There are 3 types of scoliosis;

  • Congenital (congenital); usually due to a developmental defect in the spine or fused ribs.
  • It can occur as a result of paralysis of the muscles due to conditions such as polio (polio), cerebral palsy or muscular dystrophy.
  • Unknown (Idiopathic); It can occur for an unknown reason in a previously smooth spine.
What are the syptoms of scoliosis?
  • Lateral curvature of the spine
  • Lateral and anterior curvature of the spine
  • Progression of one shoulder (right-left)
  • Shoulders and hips are not symmetrical
  • Presence of a second curve to compensate for the first curve
  • Back and/or low back pain
  • Shortness of breath, tiredness
How is Scoliosis diagnosed?

Early detection of scoliosis and referral to a physical therapy and rehabilitation clinic or hospital where scoliosis will be followed is essential. Many scoliosis can be treated without surgical intervention if detected before it progresses. For him, school screenings are very important. Exercises as a treatment should not be considered as the only treatment option. In other words, you cannot give the patient exercise programs and send them. Because bracing (orthoses) should be performed according to the degree of curvature in these patients or they should be referred to surgery if necessary. Well-performed bracing can provide an improvement of 70 percent if cooperation with the patient and the patient’s family can be achieved.

Diagnosis is made based on both examination findings and radiological examinations (X-ray, Magnetic Resonance Imaging, Computed Tomography, etc.). During physical examination, the curvature appears more pronounced when the patient leans forward than in the standing position. X-rays of the spine in different positions (antero-posterior, lateral, leaning to the sides,…) and scoliosisometry (an instrument that measures the amount of curvature of the spine) are the most important diagnostic methods used to determine the amount of scoliosis.

How is scoliosis treatment performed?

Effective in deciding on treatment; There are many factors such as the amount of curvature (degree), the type of scoliosis and the stage of bone growth.

Early diagnosis is very important for the success of the treatment of scoliosis patients, as early initiation of treatment affects the results positively.

The diagnosis of scoliosis is made with an x-ray graph showing the entire spine, and an MRI is required to investigate whether there is any other problem with it. It may be different for each patient in its treatment, but it may vary mainly depending on the progression rate of scoliosis, the degree of curvature, and the presence of additional pathologies.

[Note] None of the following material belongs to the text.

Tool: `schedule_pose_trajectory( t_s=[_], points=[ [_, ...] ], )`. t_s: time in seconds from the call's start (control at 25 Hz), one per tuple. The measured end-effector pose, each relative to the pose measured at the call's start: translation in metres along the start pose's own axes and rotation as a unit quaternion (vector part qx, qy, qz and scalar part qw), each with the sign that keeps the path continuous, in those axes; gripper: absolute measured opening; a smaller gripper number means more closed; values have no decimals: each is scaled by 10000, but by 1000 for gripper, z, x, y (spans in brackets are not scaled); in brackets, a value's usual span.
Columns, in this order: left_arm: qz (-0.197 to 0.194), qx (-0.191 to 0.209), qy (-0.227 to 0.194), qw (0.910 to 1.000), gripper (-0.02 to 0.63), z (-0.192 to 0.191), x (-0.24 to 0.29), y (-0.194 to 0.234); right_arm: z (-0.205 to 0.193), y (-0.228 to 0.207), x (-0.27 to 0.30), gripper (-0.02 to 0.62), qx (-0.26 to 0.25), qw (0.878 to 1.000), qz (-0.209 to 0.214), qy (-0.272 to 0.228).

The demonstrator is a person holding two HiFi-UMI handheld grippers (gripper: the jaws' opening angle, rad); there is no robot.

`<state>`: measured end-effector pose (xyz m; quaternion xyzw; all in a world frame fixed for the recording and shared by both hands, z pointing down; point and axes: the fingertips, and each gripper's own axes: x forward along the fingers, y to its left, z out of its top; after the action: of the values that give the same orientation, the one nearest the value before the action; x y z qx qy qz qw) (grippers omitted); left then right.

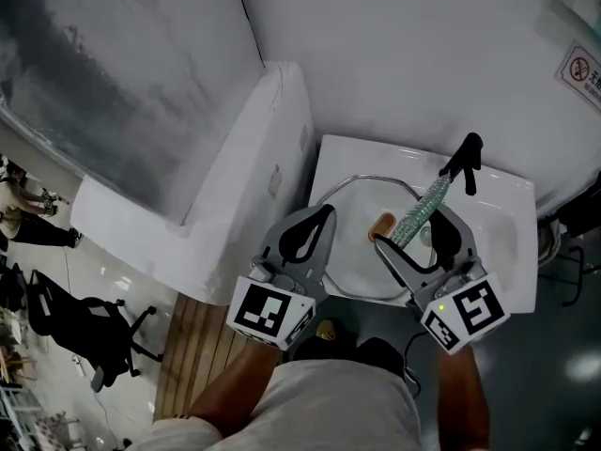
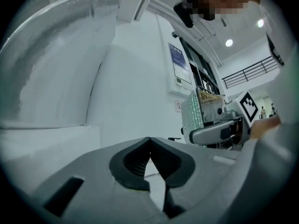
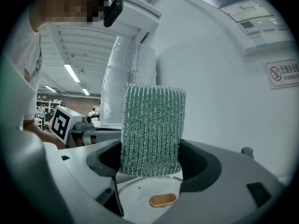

Corset Treatment: It is done in children where the curvature is above 25 degrees and growth continues. The effect of the corset is not valid in curves above 40 degrees and in those who have completed their growth.


Surgery is the most appropriate treatment method in patients with continued growth and curvature greater than 40 degrees (>40°). In these curvatures, surgical treatment is performed to prevent complications and for cosmetic results.

Congenital scoliosis treatment can be done at younger ages and degrees. In the surgical treatment, the spine is straightened with the help of screws and rods placed on the back and/or waist. Today, developments in surgical techniques and auxiliary methods such as imaging of spinal cord functions (neuromonitorization) applied during surgery are very useful in reducing the problems that may occur in the patient during surgery and increase the success of the surgery. Clinics in Turkey have these infrastructures in modern spine surgery centers and scoliosis surgeries are successfully performed by globally renowned surgeons.